Cinq mois après le hack de Kelp, Aave reste encore très en dessous du niveau observé avant l’incident. Les dépôts se sont établis à 18,1 milliards de dollars (15,5 milliards d'euros), soit environ 31% de moins que les 26,1 milliards de dollars (22,4 milliards d'euros) enregistrés la veille du hack, selon DefiLlama. Le protocole lui-même est resté techniquement intact, mais les dégâts sont passés par le collateral adossé aux prêts.
Ce qui s’est passé chez Kelp
L’attaque du 18 avril ne visait pas le lending code d’Aave, mais le cross-chain bridge de Kelp DAO. Kelp est un protocole de liquid restaking et rsETH en est le receipt token. Détenir du rsETH ne signifie pas posséder de l’ether directement, mais disposer d’une créance sur de l’ether staké, et c’est précisément cette créance qui a été détournée via le bridge.

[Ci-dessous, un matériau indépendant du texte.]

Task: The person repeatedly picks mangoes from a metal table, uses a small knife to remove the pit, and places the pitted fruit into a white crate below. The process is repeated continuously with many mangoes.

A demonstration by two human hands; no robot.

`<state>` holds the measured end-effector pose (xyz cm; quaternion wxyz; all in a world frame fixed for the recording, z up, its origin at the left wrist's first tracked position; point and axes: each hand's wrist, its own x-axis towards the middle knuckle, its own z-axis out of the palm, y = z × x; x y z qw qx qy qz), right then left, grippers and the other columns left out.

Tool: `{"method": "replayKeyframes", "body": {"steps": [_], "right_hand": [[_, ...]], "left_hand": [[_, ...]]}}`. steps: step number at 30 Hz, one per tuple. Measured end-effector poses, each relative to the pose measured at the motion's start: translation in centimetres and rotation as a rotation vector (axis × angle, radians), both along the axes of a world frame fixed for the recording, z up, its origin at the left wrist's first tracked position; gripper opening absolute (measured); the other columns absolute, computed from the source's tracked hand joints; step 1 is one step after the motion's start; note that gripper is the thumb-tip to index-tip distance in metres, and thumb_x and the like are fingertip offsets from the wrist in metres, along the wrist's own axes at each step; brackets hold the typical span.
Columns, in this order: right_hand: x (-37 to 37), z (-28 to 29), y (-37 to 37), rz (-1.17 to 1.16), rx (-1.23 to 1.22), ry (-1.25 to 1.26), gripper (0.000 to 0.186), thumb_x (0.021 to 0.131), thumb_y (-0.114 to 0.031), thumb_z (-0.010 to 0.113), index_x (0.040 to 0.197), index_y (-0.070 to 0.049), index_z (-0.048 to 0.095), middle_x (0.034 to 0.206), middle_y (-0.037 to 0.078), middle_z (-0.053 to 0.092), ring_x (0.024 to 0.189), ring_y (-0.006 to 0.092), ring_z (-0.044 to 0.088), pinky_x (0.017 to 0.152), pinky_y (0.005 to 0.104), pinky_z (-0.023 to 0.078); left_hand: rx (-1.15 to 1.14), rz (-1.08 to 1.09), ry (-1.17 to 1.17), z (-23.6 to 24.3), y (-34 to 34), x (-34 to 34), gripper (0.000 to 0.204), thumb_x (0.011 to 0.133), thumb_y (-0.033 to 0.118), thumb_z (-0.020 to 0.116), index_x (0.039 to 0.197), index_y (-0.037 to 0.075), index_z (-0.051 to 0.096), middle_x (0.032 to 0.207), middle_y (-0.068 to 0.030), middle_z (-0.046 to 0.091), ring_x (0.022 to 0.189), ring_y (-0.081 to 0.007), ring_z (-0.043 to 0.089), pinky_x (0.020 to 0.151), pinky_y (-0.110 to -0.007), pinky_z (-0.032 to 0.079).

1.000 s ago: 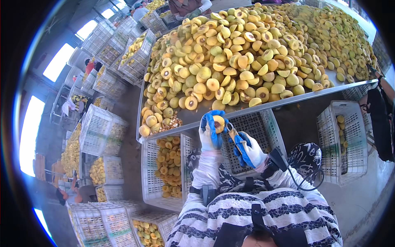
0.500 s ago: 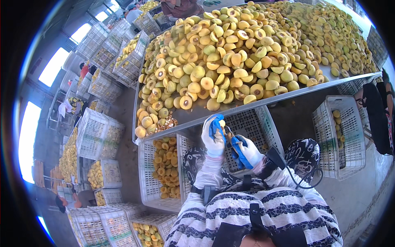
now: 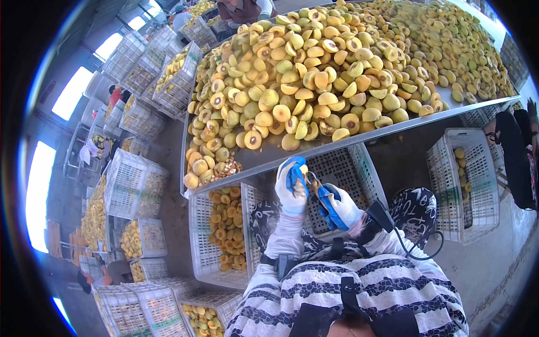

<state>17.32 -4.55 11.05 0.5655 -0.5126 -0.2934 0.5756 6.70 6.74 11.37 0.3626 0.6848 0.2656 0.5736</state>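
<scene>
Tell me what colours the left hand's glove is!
White and blue; the glove on the left hand shows best in the head view.

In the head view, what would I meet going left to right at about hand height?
Bright window, white crate, crate of yellow fruit, left fingers, tool, right fingers, another crate.

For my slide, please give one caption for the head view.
Gloved left hand holds yellow fruit, right hand a looped tool, beside a metal table heaped with stone-fruit halves.
</scene>
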Motion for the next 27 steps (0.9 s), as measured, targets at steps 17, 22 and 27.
{"method": "replayKeyframes", "body": {"steps": [17, 22, 27], "right_hand": [[-1.1, -1.0, 0.4, -0.111, 0.134, -0.306, 0.019, 0.098, -0.015, 0.051, 0.109, 0.000, 0.053, 0.075, 0.014, 0.059, 0.062, 0.0214, 0.058, 0.059, 0.0347, 0.046], [-1.3, -0.2, 1.0, -0.131, 0.155, -0.474, 0.019, 0.098, -0.017, 0.052, 0.104, 0.001, 0.055, 0.075, 0.014, 0.059, 0.063, 0.0178, 0.055, 0.057, 0.0342, 0.046], [-1.4, -1.2, 0.9, -0.056, 0.203, -0.636, 0.022, 0.098, -0.015, 0.051, 0.112, 0.002, 0.053, 0.080, 0.013, 0.062, 0.068, 0.0145, 0.055, 0.065, 0.0306, 0.047]], "left_hand": [[-0.397, -0.127, -0.260, -1.2, -1.6, 1.1, 0.037, 0.098, 0.033, 0.059, 0.109, -0.002, 0.060, 0.104, -0.0088, 0.062, 0.087, -0.0146, 0.060, 0.076, -0.028, 0.050], [-0.296, -0.051, -0.221, -1.4, -1.4, 1.3, 0.039, 0.096, 0.035, 0.063, 0.110, -0.001, 0.059, 0.099, -0.0079, 0.062, 0.081, -0.0135, 0.060, 0.070, -0.025, 0.049], [-0.480, -0.118, -0.346, -0.9, -1.9, 1.2, 0.037, 0.093, 0.030, 0.065, 0.110, -0.002, 0.059, 0.094, -0.0096, 0.064, 0.074, -0.0141, 0.061, 0.064, -0.025, 0.049]]}}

Les attaquants ont manipulé les flux de données auxquels le bridge se fiait et ont ainsi transmis un faux message. Cela a permis la libération de 116 500 rsETH, d’une valeur d’environ 292 millions de dollars (251 millions d'euros), soit près de 18% de l’offre totale. La société de cybersécurité Halborn a relié la faille à une configuration à vérificateur unique et à des nœuds de données compromis. Chainalysis a attribué l’attaque au groupe nord-coréen Lazarus Group. Il ne s’agissait donc pas d’un smart contract défaillant, mais d’une sécurité insuffisante autour du bridge.
Conséquences pour Aave
Ces tokens non couverts ont ensuite été déposés sur des lending markets. Les attaquants ont placé 89 567 rsETH sur Aave et y ont emprunté environ 193 millions de dollars (166 millions d'euros). Aave a suspendu rsETH dans 11 marchés en moins d’une heure et a gelé WETH deux jours plus tard. Le protocole a lui-même indiqué que les smart contracts n’avaient jamais été compromis.

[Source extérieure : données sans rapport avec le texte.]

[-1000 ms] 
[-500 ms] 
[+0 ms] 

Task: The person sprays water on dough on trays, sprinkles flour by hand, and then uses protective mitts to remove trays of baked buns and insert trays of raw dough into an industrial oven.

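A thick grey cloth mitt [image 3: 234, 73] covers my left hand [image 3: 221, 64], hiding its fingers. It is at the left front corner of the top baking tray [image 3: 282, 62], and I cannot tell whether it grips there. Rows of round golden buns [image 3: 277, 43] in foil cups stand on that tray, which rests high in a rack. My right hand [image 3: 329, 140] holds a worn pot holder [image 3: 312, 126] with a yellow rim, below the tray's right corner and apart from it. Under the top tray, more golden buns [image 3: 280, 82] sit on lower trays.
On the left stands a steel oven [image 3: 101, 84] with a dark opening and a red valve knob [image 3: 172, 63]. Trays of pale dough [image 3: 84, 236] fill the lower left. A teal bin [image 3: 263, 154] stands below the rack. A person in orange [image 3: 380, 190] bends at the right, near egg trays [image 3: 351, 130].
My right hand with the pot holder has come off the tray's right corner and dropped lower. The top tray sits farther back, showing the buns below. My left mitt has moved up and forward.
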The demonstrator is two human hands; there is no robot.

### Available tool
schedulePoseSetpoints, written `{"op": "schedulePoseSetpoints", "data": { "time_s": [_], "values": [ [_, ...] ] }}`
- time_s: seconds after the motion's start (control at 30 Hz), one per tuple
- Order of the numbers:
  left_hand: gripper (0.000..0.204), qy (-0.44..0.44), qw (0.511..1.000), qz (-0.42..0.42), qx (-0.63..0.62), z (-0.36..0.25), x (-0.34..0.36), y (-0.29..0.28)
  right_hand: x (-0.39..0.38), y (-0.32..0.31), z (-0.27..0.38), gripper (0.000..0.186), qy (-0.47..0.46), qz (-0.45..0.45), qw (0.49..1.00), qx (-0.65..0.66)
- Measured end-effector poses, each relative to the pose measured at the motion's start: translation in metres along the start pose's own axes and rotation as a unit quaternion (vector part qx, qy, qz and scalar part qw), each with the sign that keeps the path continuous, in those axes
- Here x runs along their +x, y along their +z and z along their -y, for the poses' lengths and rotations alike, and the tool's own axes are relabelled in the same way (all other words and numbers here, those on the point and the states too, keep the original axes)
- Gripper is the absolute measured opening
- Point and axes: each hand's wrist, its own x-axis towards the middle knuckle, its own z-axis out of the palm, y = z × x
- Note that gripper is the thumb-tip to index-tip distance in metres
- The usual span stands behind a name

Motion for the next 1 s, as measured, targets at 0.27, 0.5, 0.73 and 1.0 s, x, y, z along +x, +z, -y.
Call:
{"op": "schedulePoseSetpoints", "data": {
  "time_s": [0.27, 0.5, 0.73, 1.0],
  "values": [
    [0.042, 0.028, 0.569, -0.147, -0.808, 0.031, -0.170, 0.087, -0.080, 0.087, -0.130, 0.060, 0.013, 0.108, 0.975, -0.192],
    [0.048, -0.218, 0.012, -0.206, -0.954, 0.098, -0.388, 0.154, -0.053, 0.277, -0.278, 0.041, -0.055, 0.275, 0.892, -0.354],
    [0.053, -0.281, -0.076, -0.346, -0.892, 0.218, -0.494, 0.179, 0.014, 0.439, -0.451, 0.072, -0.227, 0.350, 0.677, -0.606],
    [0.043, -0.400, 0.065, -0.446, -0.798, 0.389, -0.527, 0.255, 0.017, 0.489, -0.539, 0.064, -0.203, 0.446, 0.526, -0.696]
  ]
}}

Dans son rapport d’incident, Aave a estimé la bad debt à 123,7 millions de dollars (106 millions d'euros) si les pertes étaient réparties de manière égale. Si l’on ne retient que les bridged rsETH, ce montant montait à 230,1 millions de dollars (197 millions d'euros). Des protocoles concurrents et un plan de récupération ont ensuite comblé une grande partie du trou, mais les déposants sont revenus plus lentement que ne le laissait penser le bilan.

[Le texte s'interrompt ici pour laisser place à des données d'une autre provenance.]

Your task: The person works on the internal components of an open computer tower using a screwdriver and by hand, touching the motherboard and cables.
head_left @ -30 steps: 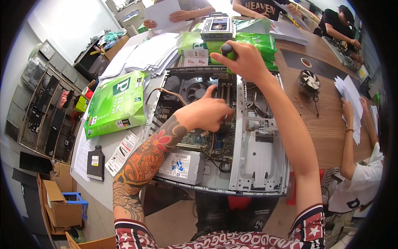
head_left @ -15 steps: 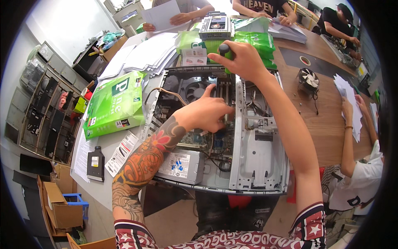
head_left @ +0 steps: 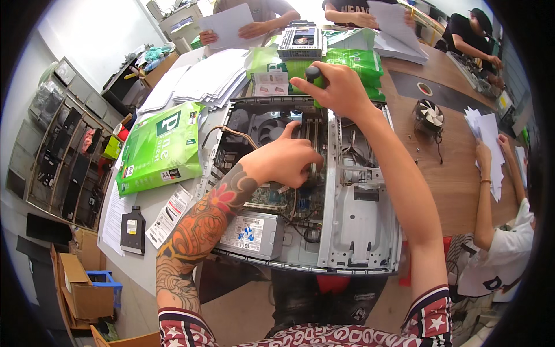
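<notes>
An open desktop computer case (head_left: 361, 222) lies in front of me, its circuit board, case fan (head_left: 272, 130) and silver power supply (head_left: 251, 233) showing. My left hand (head_left: 284, 162) reaches down inside over the board, thumb stretched toward the fan and fingers bent apart from it; the fingertips are partly hidden. At the far edge of the case, my right hand (head_left: 345, 91) is closed around a screwdriver (head_left: 313, 73) with a black and green handle. The hand hides the screwdriver's shaft, so where its tip rests does not show.
Left of the case lie a green paper pack (head_left: 162, 149), a black drive (head_left: 133, 230) and paper stacks (head_left: 211, 78). A metal drive unit (head_left: 300, 41) rests on green packs behind. To the right are a cooler fan (head_left: 429, 115), tape roll (head_left: 425, 88) and people handling papers.
My right hand has tilted slightly and shifted a little nearer, still gripping the screwdriver. My left hand's fingers have moved slightly. Across the table, a person has lifted a sheet of paper.
</notes>
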A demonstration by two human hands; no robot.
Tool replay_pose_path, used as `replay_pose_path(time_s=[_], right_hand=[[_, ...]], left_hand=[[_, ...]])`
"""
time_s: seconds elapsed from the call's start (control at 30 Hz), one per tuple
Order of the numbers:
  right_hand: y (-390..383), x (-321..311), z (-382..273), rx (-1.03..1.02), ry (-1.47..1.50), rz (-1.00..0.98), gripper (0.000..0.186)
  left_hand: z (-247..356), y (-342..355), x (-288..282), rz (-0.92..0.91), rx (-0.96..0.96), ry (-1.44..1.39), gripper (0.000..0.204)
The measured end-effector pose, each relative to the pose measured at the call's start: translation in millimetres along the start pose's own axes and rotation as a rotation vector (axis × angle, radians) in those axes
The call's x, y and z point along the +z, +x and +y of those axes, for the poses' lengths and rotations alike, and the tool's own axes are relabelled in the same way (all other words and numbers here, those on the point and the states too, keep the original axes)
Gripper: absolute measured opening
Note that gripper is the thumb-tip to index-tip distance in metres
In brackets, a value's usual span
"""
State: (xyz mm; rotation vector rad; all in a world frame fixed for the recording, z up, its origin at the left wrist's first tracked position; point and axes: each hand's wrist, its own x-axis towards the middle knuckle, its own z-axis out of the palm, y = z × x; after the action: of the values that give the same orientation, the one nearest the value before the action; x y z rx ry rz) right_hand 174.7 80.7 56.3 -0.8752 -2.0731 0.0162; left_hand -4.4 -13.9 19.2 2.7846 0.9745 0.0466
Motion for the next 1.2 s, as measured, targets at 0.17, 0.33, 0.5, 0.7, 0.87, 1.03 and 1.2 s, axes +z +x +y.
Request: replay_pose_path(time_s=[0.17, 0.33, 0.5, 0.7, 0.87, 1.03, 1.2], right_hand=[[-1, -2, 1, 0.021, 0.025, -0.011, 0.060], [-1, -1, 2, 0.010, 0.023, 0.008, 0.060], [0, 0, -1, 0.019, 0.027, -0.014, 0.060], [-3, 6, 5, -0.043, 0.061, 0.076, 0.053], [-2, 7, 4, -0.060, 0.064, 0.092, 0.053], [-1, 1, 0, -0.006, 0.026, 0.001, 0.058], [-2, 0, 0, 0.008, 0.033, -0.017, 0.059]], left_hand=[[5, 3, -8, -0.073, -0.021, -0.001, 0.021], [4, 3, -9, -0.106, -0.031, 0.007, 0.016], [0, 1, -5, -0.085, -0.027, 0.006, 0.017], [6, 5, -11, -0.126, -0.035, 0.016, 0.016], [0, 2, -6, -0.084, -0.022, -0.008, 0.013], [-1, 2, -1, -0.113, -0.003, 0.028, 0.011], [5, 2, -9, -0.094, -0.024, -0.010, 0.018]])
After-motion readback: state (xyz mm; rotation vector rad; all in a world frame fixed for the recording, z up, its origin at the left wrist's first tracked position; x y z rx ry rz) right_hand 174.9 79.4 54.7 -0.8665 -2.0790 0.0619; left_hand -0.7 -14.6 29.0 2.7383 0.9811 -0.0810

Pourquoi cela compte au-delà d’Aave
Cette affaire montre à quel point les constructions cross-chain restent vulnérables dans la DeFi. En 2026, les hacks sur les cross-chain bridges ont déjà causé plus de 328 millions de dollars (281 millions d'euros) de pertes au total, ce qui souligne les risques liés à ce type d’infrastructure. Pour les utilisateurs européens de crypto, c’est un point important, car les receipt tokens et les bridged assets sont de plus en plus utilisés comme collateral dans les lending markets.
La question se pose aussi au-delà d’Aave. Wrapped Bitcoin et les tokens similaires ajoutent toujours une couche supplémentaire entre l’emprunteur et l’actif sous-jacent. Toute personne qui utilise de tels tokens comme collateral doit donc regarder non seulement le prix, mais aussi le bridge, le nombre de signataires et la question de savoir s’il s’agit d’une créance sur une autre créance.